### Instructions to follow
Within the listing below, please copy exactly the lines between the line holding "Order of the" and the line holding "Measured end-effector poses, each", inclusive.

┄┄┄┄┄┄┄┄┄┄┄┄┄┄┄┄┄┄┄┄

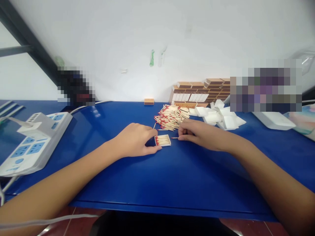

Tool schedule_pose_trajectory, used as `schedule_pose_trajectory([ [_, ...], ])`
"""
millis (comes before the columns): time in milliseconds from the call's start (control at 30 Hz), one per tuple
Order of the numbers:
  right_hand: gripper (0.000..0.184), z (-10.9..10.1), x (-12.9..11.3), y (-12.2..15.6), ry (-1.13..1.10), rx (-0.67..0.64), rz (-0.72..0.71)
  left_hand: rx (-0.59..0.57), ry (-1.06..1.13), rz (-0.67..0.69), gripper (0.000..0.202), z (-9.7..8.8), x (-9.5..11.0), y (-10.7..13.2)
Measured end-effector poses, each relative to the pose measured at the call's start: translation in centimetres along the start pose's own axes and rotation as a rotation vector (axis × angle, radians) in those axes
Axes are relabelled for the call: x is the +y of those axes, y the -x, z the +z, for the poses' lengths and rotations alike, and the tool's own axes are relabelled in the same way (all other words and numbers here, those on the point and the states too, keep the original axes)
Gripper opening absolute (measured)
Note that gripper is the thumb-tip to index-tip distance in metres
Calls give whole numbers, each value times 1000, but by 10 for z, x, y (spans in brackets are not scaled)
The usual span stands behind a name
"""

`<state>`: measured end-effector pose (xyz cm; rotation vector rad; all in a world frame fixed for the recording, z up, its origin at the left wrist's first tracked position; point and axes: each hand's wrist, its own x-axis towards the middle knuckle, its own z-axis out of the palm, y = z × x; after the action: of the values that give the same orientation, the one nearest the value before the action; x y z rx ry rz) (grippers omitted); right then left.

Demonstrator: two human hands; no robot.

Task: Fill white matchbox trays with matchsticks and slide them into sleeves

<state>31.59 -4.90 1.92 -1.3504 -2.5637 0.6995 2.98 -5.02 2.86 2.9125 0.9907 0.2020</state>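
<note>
Left hand [134, 139] — grip closed on the filled match tray [162, 140], on the table [147, 183]. Right hand [200, 134] — grip pinches one match [174, 138] just beside the tray.

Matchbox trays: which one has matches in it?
The filled tray gripped by the left hand, packed with red-tipped matches. The white trays piled behind the right hand, which pinches a single match, look empty.
</note>
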Motion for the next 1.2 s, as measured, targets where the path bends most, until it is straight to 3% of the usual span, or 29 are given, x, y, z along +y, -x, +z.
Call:
schedule_pose_trajectory([
  [100, 22, -1, -5, 0, 5, 45, -15, 0, -5, 3, 33, 0, 0, 0],
  [267, 16, 9, -34, -5, 70, 291, -116, 16, -13, 16, 35, 3, 0, 1],
  [400, 12, 21, -43, -8, 99, 210, -127, 18, -16, 21, 35, 4, 0, 1],
  [567, 17, 27, -30, -18, 126, 360, -172, 6, 18, 41, 33, 1, 3, 1],
  [767, 9, 35, -28, -31, 163, 326, -138, -1, 44, 104, 32, 0, 7, 3],
  [1200, 11, 26, -19, -23, 148, 309, -125, 33, 3, 88, 33, -1, 2, 4],
])
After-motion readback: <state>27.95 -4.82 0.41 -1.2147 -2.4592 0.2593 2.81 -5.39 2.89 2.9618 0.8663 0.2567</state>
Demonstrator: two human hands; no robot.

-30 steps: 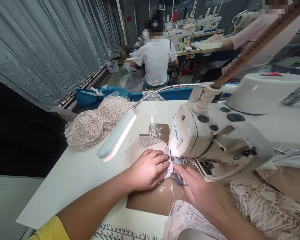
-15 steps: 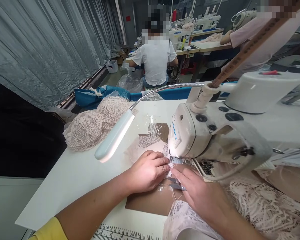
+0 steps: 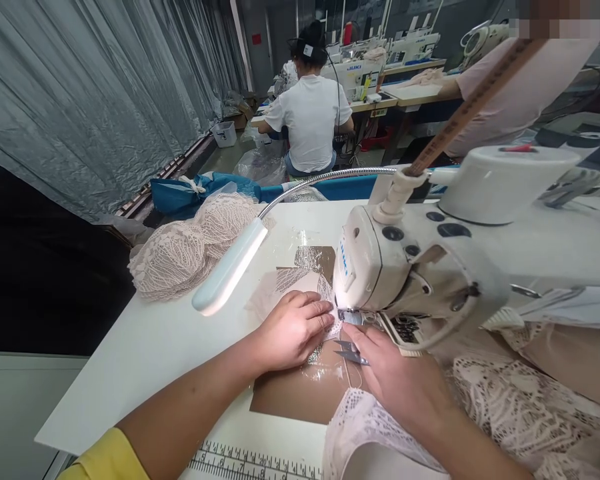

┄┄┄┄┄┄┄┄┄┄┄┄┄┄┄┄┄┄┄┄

### Task result
Order of the numbers:
  right_hand: gripper (0.000..0.184), z (-10.9..10.1), x (-12.9..11.3), y (-12.2..15.6), ry (-1.13..1.10), rx (-0.67..0.64), rz (-0.72..0.71)
  left_hand: rx (-0.59..0.57), ry (-1.06..1.13), rz (-0.67..0.69), gripper (0.000..0.202), z (-9.7..8.8), x (-9.5..11.0), y (-10.7..13.2)
Measured end-effector poses, each relative to the pose measured at the call's start: translation in centimetres along the start pose's own axes and rotation as a rotation vector (axis × angle, radians) in those axes

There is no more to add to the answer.